Between 1849 and 1867 Spence contributed to the exhibition of the Royal Academy five times: in 1850 with "Ophelia", in 1856 "Venus and Cupid", in 1861 "Hippolytus", and in 1867 "The Parting of Hector and Andromache". He contributed "Highland Mary" to the Exposition Universelle 1855, and two works, "Finding of Moses" and "Jeanie Deans before Queen Caroline", to the International Exhibition 1862. A number works of his that were not exhibited in England were engraved for the Art Journal.

- Statue of Lavinia for Mr Holmes of Liverpool (1849)
- Statue of Ophelia for Thomas Brassey MP (1850)
- Tomb of Richard James Wyatt in the Protestant Cemetery, Rome (1851)
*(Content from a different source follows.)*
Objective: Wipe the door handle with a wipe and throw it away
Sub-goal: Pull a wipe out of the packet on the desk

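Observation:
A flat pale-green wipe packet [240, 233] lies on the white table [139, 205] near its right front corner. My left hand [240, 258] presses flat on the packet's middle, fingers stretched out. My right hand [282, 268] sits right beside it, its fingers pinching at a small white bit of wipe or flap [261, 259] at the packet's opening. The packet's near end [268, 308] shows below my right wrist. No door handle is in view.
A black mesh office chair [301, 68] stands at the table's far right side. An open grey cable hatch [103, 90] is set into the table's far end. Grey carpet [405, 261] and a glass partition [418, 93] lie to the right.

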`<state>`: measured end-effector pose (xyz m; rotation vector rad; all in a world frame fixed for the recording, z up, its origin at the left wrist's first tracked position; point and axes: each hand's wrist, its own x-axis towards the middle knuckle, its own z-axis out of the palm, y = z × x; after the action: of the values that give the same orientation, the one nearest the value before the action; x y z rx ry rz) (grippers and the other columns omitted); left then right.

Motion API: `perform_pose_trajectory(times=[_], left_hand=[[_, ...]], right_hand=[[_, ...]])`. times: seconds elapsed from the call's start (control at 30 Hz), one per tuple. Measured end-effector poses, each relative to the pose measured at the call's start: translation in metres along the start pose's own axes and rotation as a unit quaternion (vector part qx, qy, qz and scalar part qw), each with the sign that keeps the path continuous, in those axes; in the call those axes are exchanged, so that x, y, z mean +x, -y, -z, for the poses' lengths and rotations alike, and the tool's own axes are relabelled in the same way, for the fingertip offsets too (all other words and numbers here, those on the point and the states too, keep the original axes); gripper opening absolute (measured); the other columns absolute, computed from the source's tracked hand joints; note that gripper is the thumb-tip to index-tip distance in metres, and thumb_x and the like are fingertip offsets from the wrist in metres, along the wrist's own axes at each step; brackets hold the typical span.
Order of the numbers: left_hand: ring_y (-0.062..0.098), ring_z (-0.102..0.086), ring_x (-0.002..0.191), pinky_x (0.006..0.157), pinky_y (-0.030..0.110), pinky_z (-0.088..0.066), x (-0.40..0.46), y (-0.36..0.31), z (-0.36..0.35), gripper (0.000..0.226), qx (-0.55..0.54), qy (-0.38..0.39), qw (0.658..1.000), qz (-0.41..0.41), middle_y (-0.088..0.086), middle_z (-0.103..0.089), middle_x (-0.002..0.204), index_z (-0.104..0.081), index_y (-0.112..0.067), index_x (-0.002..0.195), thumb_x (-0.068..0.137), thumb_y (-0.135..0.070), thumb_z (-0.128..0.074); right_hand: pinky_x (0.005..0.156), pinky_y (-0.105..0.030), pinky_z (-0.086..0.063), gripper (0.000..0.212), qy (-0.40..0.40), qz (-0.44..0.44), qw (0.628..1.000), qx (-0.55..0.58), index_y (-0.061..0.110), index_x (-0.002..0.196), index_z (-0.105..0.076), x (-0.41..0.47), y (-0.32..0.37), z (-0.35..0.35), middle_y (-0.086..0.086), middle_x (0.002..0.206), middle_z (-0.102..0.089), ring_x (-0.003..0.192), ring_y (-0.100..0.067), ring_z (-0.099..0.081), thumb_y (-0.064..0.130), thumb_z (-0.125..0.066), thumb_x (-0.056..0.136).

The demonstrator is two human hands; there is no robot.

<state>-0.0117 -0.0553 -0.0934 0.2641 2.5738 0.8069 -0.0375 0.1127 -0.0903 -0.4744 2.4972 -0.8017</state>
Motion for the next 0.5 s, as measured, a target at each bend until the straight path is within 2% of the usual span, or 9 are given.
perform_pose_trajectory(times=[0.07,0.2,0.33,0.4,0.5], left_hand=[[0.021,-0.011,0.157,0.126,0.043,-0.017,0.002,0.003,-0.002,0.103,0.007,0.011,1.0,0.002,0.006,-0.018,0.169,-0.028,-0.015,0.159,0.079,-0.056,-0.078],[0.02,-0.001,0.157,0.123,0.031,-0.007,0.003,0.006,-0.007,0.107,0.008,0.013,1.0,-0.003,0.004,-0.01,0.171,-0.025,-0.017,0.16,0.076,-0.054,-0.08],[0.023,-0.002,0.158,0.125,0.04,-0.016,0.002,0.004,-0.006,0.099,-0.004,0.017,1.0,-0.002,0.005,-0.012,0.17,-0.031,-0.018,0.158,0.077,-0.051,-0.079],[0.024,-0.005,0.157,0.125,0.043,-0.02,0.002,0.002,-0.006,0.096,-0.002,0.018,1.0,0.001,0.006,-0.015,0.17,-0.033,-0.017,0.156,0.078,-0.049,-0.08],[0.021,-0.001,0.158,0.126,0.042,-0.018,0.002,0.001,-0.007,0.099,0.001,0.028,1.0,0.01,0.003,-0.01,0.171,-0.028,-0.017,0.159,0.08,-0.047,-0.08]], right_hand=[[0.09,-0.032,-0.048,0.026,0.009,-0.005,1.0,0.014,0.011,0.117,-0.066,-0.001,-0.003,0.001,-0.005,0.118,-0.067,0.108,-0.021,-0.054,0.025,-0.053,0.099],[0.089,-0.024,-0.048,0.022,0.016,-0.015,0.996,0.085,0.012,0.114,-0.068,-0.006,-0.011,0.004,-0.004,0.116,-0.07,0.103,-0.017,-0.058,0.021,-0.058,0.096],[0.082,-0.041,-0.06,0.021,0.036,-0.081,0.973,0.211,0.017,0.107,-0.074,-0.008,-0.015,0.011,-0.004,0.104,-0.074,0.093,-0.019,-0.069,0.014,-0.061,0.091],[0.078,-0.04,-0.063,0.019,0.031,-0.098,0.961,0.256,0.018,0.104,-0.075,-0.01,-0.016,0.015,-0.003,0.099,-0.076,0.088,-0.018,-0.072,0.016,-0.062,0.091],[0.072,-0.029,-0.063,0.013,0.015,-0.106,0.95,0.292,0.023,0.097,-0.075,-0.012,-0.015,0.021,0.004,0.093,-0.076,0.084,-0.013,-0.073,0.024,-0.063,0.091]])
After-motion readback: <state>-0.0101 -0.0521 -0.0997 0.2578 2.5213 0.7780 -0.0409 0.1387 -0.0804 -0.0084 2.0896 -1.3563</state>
- Highland Mary at Osborne House (1854)
- Bas relief in a monument to Ann Catherine Jane Smith (died 1854) in St Matthias' Church, Burley. (Note: See :File:St Matthias' Church, Burley, Leeds (36678360583).jpg)
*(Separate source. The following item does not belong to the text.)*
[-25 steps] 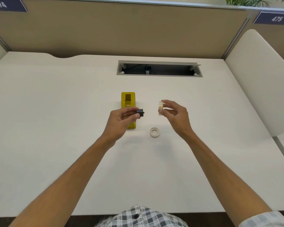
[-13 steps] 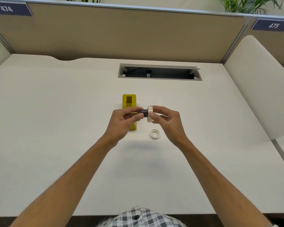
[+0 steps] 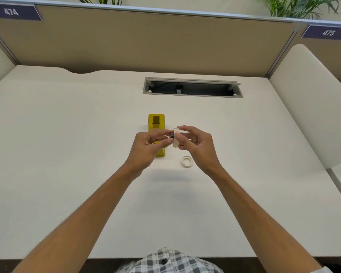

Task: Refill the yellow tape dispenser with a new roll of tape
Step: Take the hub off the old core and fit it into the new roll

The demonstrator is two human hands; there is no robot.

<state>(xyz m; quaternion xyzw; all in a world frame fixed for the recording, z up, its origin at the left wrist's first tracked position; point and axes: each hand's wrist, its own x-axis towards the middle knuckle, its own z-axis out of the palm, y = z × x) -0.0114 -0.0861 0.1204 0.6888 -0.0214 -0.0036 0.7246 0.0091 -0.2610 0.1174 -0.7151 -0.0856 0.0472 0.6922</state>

- Monument to Lt James Marshall in Leeds Parish Church (1855)
- Busts of Mr and Mrs Thomas Brassey, formerly at Normanhurst Court (dnk)
- Archdeacon Jonathan Brooks at St George's Hall, Liverpool (1856)
- Rebecca at the Well at Walker Art Gallery, Liverpool (1860)
- The Finding of Moses at the International Exhibition 1862
- Jeannie Deans before Queen Caroline at the International Exhibition 1862
- The Angel's Whisper for James Smith of Liverpool (1863)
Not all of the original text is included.